-- Data provided follows --

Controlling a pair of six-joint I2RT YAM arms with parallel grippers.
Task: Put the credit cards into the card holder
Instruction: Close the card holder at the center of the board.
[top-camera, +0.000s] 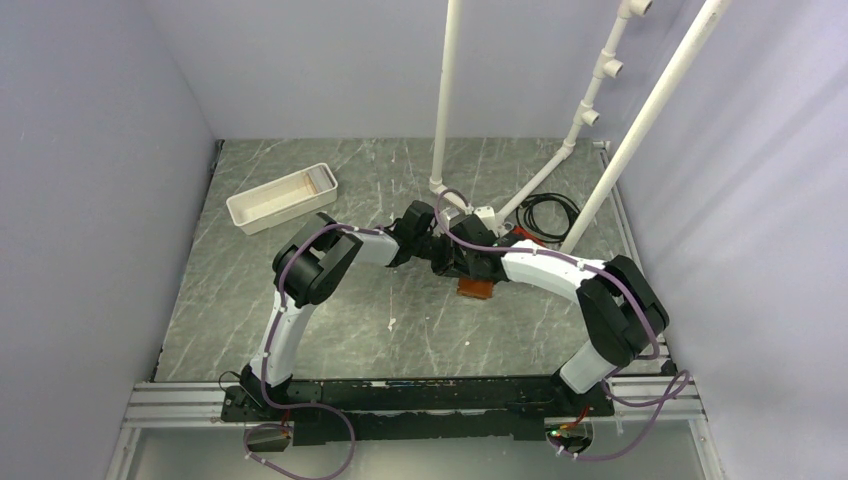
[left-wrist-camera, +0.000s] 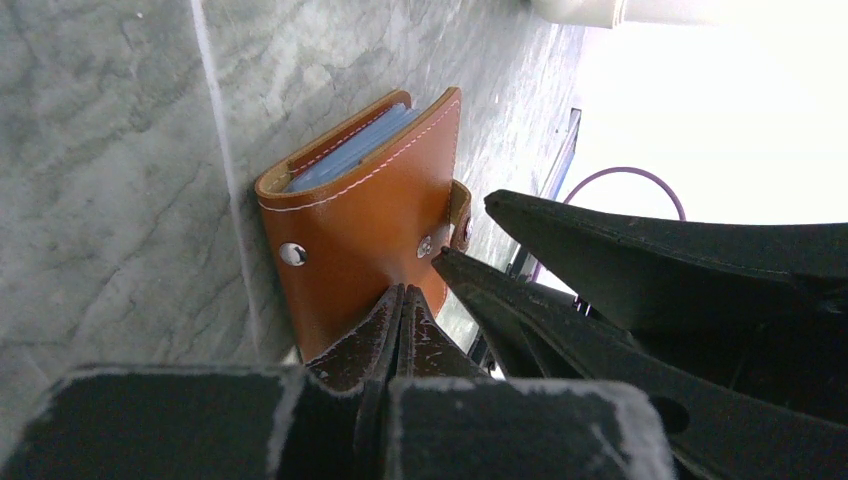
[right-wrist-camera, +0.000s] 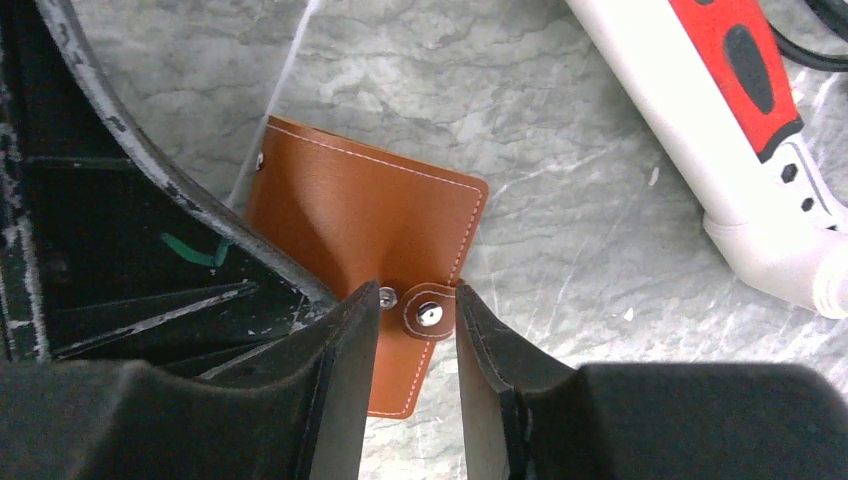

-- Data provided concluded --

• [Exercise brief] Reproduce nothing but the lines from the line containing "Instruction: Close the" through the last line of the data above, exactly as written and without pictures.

• [Reply to the task]
Instruction: Close the card holder at the center of the board.
[top-camera, +0.000s] 
[left-wrist-camera, +0.000s] 
[right-wrist-camera, +0.000s] 

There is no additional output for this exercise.